- [What the exercise asks]
If a line of the data below holds the string "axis", copy it.

- [Data excerpt]
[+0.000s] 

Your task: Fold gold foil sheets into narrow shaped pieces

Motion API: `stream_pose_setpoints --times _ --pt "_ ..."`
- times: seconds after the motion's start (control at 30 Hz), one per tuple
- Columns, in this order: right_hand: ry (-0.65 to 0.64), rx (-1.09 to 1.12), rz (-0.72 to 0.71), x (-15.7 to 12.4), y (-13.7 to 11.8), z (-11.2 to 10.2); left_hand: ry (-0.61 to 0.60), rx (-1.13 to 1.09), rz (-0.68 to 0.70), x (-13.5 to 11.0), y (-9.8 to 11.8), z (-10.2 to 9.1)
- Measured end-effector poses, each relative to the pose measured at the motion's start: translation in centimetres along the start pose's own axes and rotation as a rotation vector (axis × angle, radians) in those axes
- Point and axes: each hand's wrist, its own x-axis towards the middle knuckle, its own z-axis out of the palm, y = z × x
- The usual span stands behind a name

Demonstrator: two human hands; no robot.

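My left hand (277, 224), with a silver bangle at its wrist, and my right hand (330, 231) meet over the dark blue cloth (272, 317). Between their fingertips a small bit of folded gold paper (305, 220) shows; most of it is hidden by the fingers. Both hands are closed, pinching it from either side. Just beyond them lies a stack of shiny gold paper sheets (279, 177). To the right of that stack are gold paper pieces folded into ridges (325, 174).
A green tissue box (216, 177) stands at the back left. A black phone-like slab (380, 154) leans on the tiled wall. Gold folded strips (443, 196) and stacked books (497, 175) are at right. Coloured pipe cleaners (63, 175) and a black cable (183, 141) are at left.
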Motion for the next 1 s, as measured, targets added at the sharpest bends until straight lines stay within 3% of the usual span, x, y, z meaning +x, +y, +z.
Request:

- [Response to the task]
- Measured end-effector poses, each relative to the pose measured at the motion's start: translation in centimetres along the start pose's own axes and rotation as a rotation vector (axis × angle, radians) in those axes
- Point and axes: each hand's wrist, its own x-axis towards the middle knuckle, its own z-axis out of the palm, y = z × x

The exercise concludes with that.